It led to intense fighting across South Sudan, and impacted on the country's estimated 250,000 b/d of oil production.
At least 50,000 b/d of output was shut in in Unity State as rebels took control of some key oil fields.
It also saw workers from international oil companies, such as China's CNPC, Malaysia's Petronas and India's ONGC Videsh Ltd, flee the country as fighters targeted oil fields.
Despite the violence, which has continued regardless of an agreement in mid-January to cease hostilities, Benjamin said he was optimistic of a resolution to the country's political crisis.
"We have a crisis, but we will resolve it," he said. "The way forward is very clear -- reconciliation and reform."

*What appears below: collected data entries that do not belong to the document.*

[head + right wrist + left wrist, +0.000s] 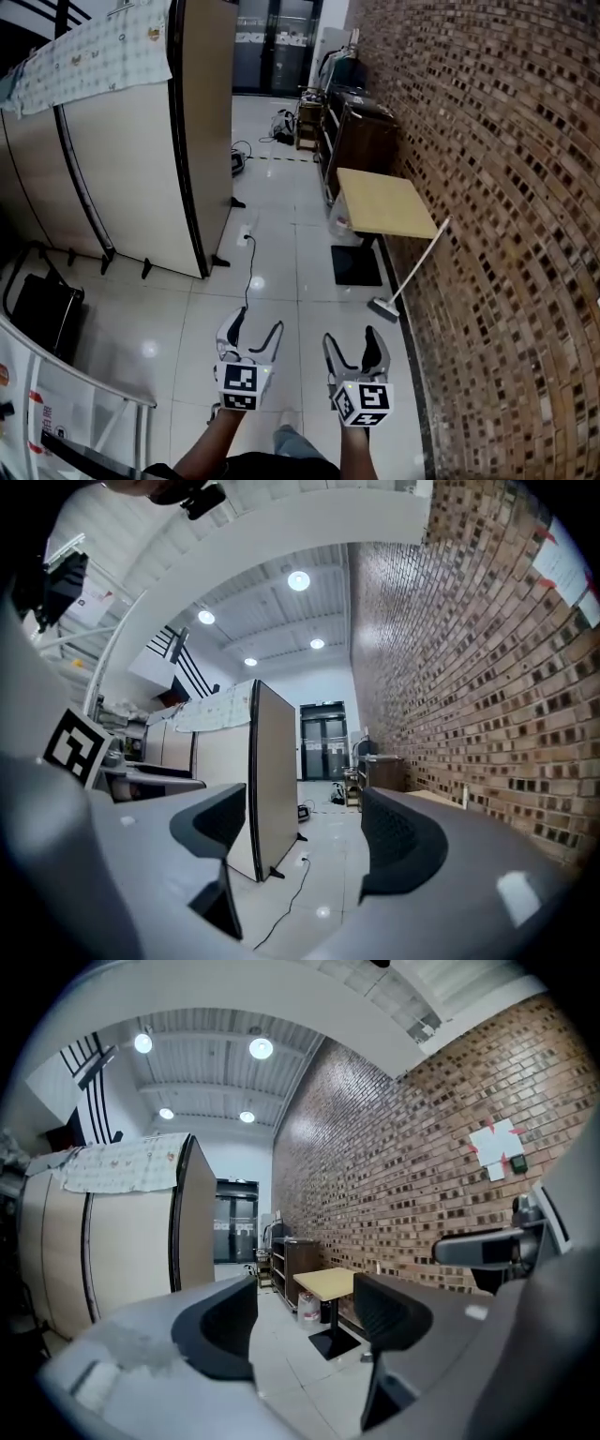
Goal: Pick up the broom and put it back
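Note:
A white broom (pixel 411 272) leans against the brick wall, its head (pixel 383 310) on the floor just past the table's black base. In the head view both grippers hang low over the tiles, well short of the broom. My left gripper (pixel 254 330) is open with nothing between its jaws. The right gripper (pixel 352 342) stands open and empty too, a little left of the broom head. From the left gripper view (pixel 302 1321) I see the table but the broom is not clear. The right gripper view (pixel 305 841) looks down the hall.
A small wooden table (pixel 383 203) on a black base (pixel 356 265) stands against the brick wall (pixel 487 216). A beige partition (pixel 141 159) lines the left, with a black cable (pixel 250 272) across the tiles. Dark cabinets (pixel 361 136) stand further back. A metal railing (pixel 84 384) is at lower left.

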A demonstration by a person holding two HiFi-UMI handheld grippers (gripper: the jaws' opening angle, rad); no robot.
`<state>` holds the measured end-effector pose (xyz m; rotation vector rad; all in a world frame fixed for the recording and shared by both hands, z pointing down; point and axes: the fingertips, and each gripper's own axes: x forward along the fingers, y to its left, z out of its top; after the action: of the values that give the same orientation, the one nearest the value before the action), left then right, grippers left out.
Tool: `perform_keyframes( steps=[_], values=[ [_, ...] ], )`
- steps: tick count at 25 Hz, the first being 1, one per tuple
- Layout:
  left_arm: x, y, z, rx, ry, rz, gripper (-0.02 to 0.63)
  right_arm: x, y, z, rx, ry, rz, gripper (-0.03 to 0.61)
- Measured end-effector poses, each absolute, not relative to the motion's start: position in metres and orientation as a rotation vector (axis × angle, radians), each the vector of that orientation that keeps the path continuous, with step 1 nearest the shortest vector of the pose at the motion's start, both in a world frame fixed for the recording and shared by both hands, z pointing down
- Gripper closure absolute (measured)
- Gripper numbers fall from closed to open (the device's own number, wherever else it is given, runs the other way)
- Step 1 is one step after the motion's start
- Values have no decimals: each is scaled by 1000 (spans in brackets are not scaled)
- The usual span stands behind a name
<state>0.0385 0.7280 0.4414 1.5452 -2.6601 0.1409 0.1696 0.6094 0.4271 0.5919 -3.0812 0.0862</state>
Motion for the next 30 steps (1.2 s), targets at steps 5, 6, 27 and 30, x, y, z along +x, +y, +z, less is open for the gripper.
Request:
perform_keyframes(
  steps=[5, 6, 27, 30],
  values=[
    [-2, 659, 420, 1562, -2689, 170, 293, 112, 547, 407, 505, -3127, 25, 192],
    [-7, 643, 416, 1572, -2691, 170, 293, 106, 533, 402, 524, -3129, -44, 198],
    [-180, 378, 436, 1792, -2477, 119, 293, -45, 299, 435, 769, -3045, 50, 233],
    [-199, 332, 427, 1898, -2411, 81, 293, -55, 264, 439, 898, -2992, 62, 232]
  ],
)
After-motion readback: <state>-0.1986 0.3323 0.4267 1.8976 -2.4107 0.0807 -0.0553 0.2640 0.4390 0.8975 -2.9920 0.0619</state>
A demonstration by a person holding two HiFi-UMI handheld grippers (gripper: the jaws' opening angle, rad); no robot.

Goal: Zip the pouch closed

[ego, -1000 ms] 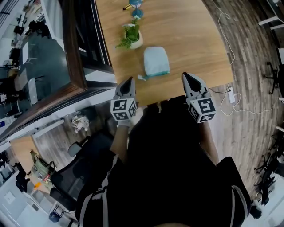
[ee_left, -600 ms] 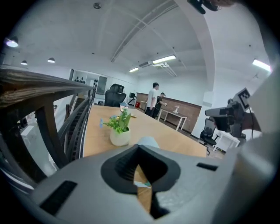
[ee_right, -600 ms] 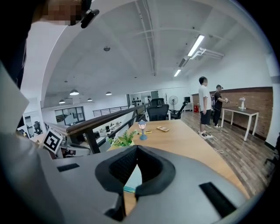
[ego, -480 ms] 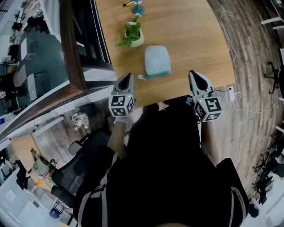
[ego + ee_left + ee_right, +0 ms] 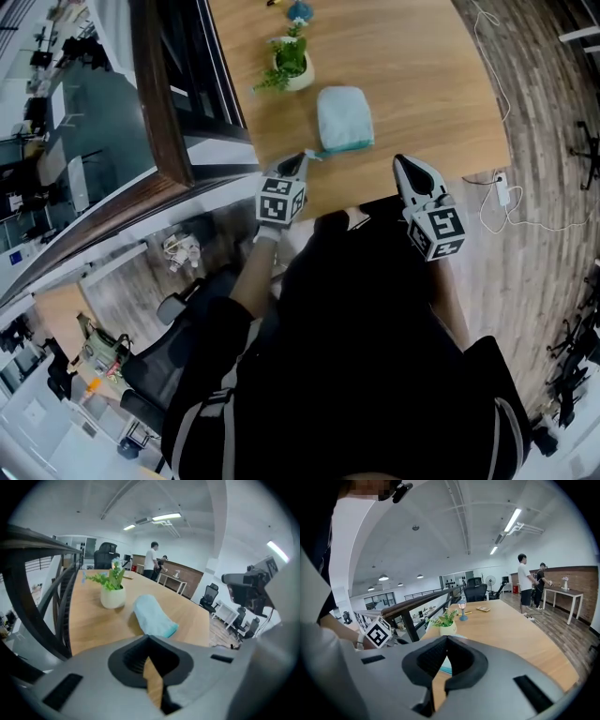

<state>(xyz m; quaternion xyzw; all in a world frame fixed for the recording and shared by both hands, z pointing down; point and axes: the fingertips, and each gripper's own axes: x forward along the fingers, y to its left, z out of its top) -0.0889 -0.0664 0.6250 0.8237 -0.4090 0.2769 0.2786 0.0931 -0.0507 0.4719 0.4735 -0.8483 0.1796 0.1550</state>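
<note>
Hovering at the wooden tabletop's point(image 5: 427, 80) near edge, jaws together and empty, the left gripper point(image 5: 299, 158) and right gripper point(image 5: 402, 163) flank the pale-blue fabric pouch point(image 5: 344, 117), seemingly readying to zip.

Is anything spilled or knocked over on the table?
No, nothing stands out. The blue pouch lies flat near the front edge of the table, and the little plant pot stands upright close by, not touching it. Nothing is spilled.

Your right gripper point(image 5: 446, 638), grey jaws tip to tip with nothing between, faces a long light-wood table point(image 5: 511, 634); a white-potted green plant point(image 5: 446, 623) stands beyond a pale blue fabric pouch point(image 5: 446, 665).
</note>
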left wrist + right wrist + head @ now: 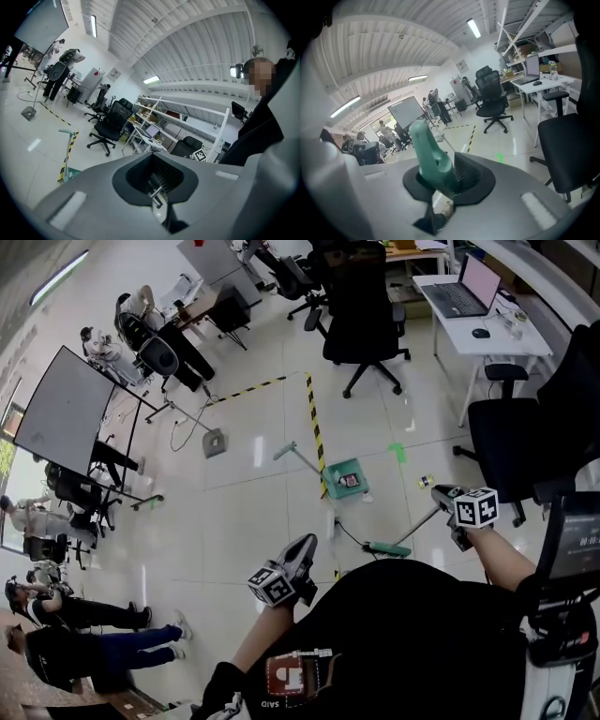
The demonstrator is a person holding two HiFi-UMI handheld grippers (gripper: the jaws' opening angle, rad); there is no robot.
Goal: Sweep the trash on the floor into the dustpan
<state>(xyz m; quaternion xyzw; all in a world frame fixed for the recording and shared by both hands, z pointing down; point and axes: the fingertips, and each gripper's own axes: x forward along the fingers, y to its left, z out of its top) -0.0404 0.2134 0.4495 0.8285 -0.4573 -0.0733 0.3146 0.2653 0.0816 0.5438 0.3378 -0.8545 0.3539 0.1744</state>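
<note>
Your right gripper (444,497) has its jaws clenched on the broom (387,547), whose head rests on the floor just short of the dustpan (345,479), with what looks like trash (427,481) to the pan's right, while your left gripper (302,550) hangs released and empty.

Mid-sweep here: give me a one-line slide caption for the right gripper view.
Right claw shut on the green plastic broom handle, with a black swivel office chair across the glossy white floor.
</note>
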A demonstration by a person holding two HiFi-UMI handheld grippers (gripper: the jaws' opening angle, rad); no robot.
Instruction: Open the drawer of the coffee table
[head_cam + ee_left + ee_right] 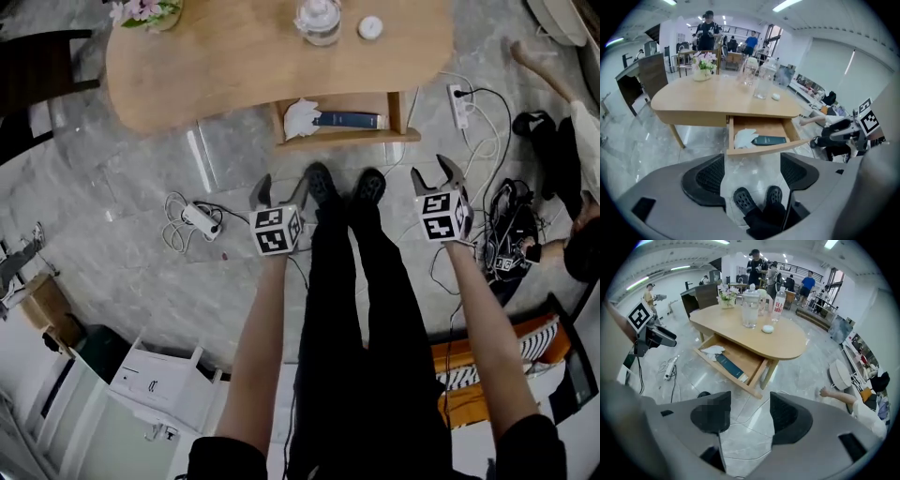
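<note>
Grey marble floor [141, 178] lies around the worktop [216, 56]. Its drawer [347, 139] stands pulled out from the near edge, holding a white tissue [302, 117] and a dark book [347, 119]. I read the left hand-held gripper [283, 183] and the right hand-held gripper [434, 173] as spread, empty, apart from it.

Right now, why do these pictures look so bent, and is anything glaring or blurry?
Head view: the wide lens bows the edge of the coffee table, and the polished floor throws pale glare. Left gripper view: a round fisheye picture with dark corners; the ceiling lights burn white. Right gripper view: same rounding; the right tongs loom large up close, while the drawer stays sharp.
</note>
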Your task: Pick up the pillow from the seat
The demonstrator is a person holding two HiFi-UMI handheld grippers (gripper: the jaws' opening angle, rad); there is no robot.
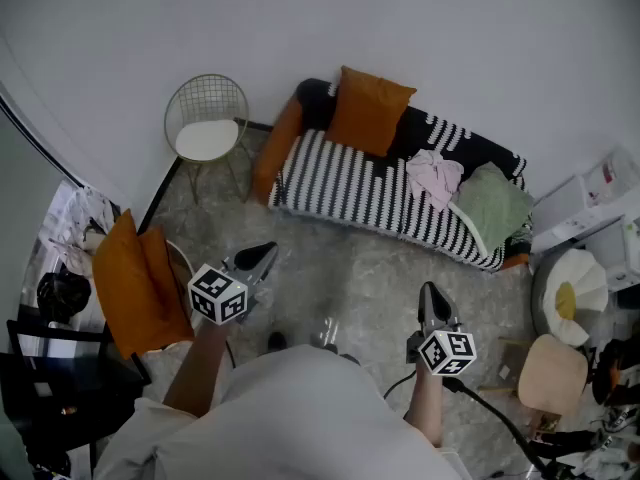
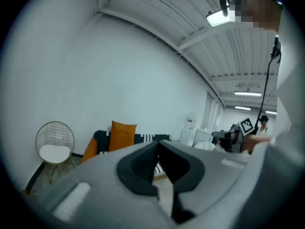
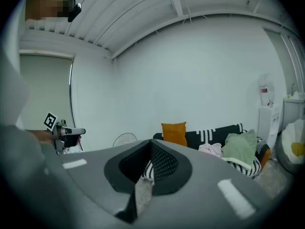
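Left gripper (image 1: 262,256) and right gripper (image 1: 431,298): jaws closed, empty, touching nothing, held over the floor on the near side, well apart from the striped sofa (image 1: 340,183). Orange pillow (image 1: 368,110) leans upright on the backrest at the sofa's far left end. Probably light, soft, squashy; pinch a top corner.
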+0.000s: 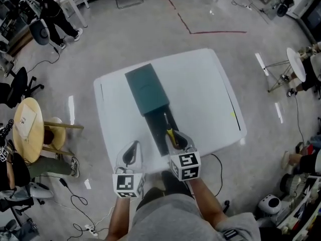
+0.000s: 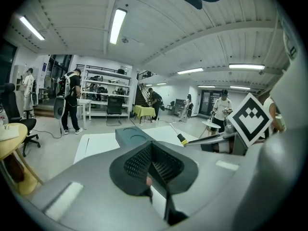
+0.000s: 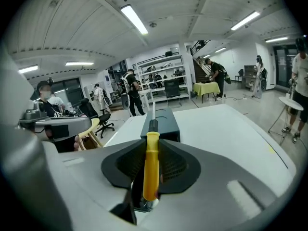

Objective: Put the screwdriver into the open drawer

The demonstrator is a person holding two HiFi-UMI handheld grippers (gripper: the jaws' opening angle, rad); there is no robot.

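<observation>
Yellow plastic forms the handle of the screwdriver (image 3: pixel 151 162), which the right gripper (image 3: pixel 151 171) clamps between its dark ribbed pads (image 3: pixel 177 165). The handle runs lengthwise between the jaws. Its black collar and thin metal shaft stick out past the fingertips, straight toward the dark green cabinet (image 3: pixel 161 121). In the head view, both bare forearms reach forward from the bottom edge and the grippers sit side by side, their marker cubes facing up. The right gripper (image 1: pixel 176 138) tilts downward over the near end of the open drawer (image 1: pixel 156 129), which is pulled out of the cabinet (image 1: pixel 145 89) toward the person. The screwdriver (image 1: pixel 169 130) lies along the drawer's right half, tip toward the cabinet. No view shows whether it touches the drawer floor. The left gripper (image 1: pixel 133 147) is just left of the drawer's near end, over the white table (image 1: pixel 200 94), and also points forward and slightly down. In its own view the left gripper (image 2: pixel 153 165) has its jaws drawn together with nothing between them. To the right of them that view shows the screwdriver's tip and collar beside the other gripper's marker cube, with the cabinet beyond.
</observation>
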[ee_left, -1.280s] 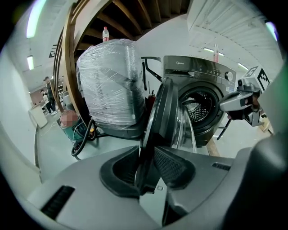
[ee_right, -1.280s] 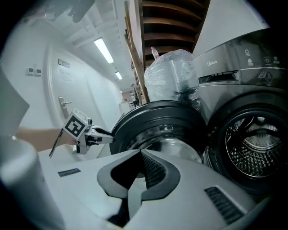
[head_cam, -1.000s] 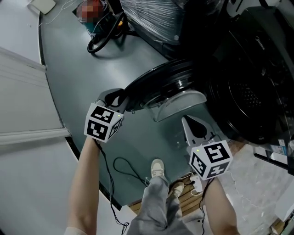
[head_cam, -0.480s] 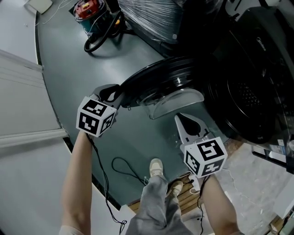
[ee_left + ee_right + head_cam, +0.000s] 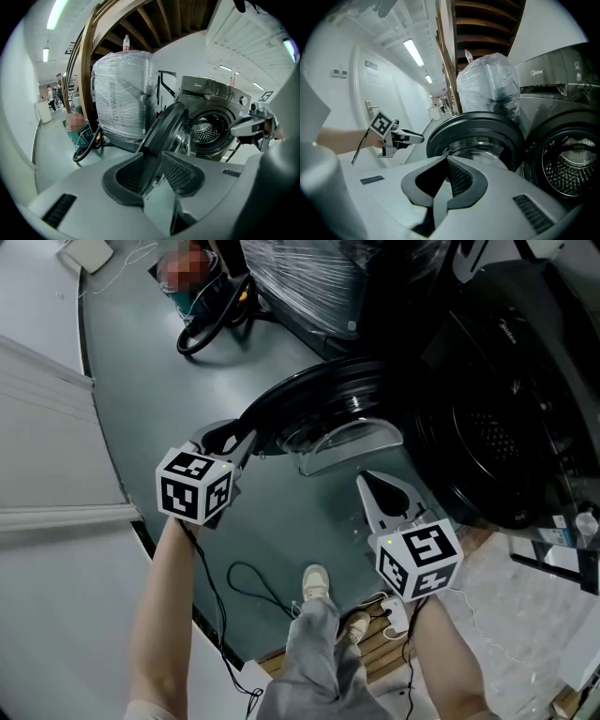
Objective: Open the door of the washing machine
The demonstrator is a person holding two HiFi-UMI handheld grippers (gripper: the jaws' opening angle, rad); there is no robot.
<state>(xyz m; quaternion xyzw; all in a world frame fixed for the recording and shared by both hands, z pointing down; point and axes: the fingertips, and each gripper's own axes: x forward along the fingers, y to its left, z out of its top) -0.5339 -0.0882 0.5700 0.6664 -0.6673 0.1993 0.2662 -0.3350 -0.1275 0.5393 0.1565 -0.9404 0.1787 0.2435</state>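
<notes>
The dark washing machine [image 5: 506, 418] stands at the right with its drum [image 5: 211, 131] exposed. Its round door [image 5: 319, 404] is swung wide open to the left, glass bowl facing me. My left gripper [image 5: 246, 442] is at the door's outer edge. In the left gripper view that door [image 5: 164, 126] runs down into the gap of the left gripper [image 5: 152, 176], whose jaws are opening, with a slit of floor showing beside the rim. My right gripper [image 5: 364, 482] hangs below the door, shut and empty. From the right gripper [image 5: 449, 164] I see the door [image 5: 473, 131] ahead.
A bulky load wrapped in clear film [image 5: 300, 277] stands behind the door. A black hose [image 5: 211, 315] lies coiled beside it on the grey floor. A thin cable [image 5: 253, 582] loops near the person's shoes [image 5: 321, 582]. A white wall [image 5: 47, 474] borders the left.
Both grippers have shifted slightly left and upward in the head view. The left gripper's jaws look a little wider at the door's edge. The door stays wide open.
</notes>
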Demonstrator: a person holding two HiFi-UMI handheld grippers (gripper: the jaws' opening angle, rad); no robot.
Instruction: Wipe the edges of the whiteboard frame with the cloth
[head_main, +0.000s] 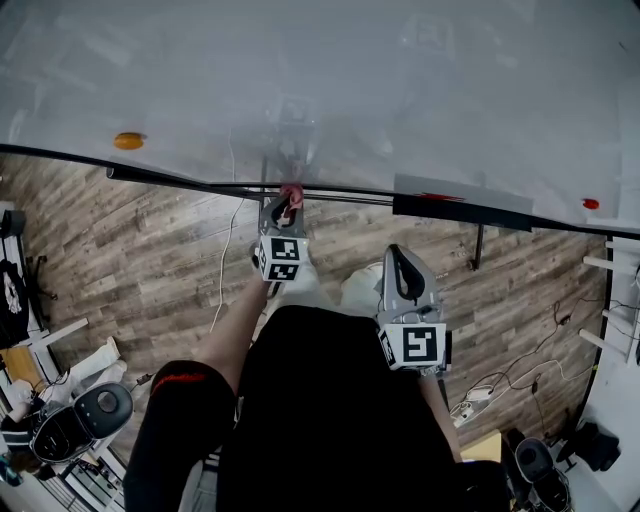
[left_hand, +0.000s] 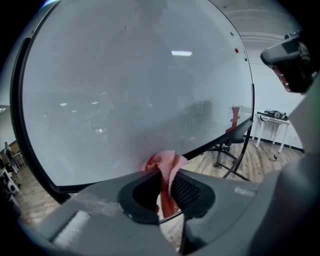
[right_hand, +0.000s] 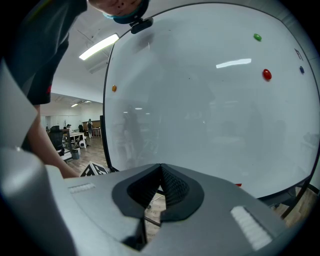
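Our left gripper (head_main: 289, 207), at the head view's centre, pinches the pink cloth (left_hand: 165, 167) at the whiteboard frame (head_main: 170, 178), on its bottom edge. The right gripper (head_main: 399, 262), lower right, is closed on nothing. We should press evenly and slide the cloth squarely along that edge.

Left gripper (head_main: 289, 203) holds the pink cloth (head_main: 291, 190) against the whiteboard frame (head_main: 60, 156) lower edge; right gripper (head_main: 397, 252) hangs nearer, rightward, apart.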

South Sudan, which only became an independent country in 2011, had only just resolved an 18-month dispute with northern neighbor Sudan over oil transit when the coup d'etat was attempted.
Juba shut in all of its oil production -- then estimated at some 350,000 b/d -- for 18 months from January 2012 because of the row, which erupted when Sudan demanded much higher fees for transiting South Sudanese crude to Port Sudan on Sudan's Red Sea coast for export.
The row badly affected the economies of both countries, in particular South Sudan, which relies on oil revenue for 98% of its budget.
Benjamin said relations now with its northern neighbor were much improved.
"We've had a rocky relationship with Sudan," he said. "But we are trying to get married again."
At the same time, Benjamin said a lot of countries surrounding South Sudan were in turmoil -- including Sudan.
"Sudan is in turmoil, there is no question about that," he said. Sudan produces some 150,000 b/d of crude oil, including from areas that straddle the border with its southern neighbor.
Benjamin also pointed to major problems in the Central African Republic and Somalia, saying Juba was, by comparison, safe.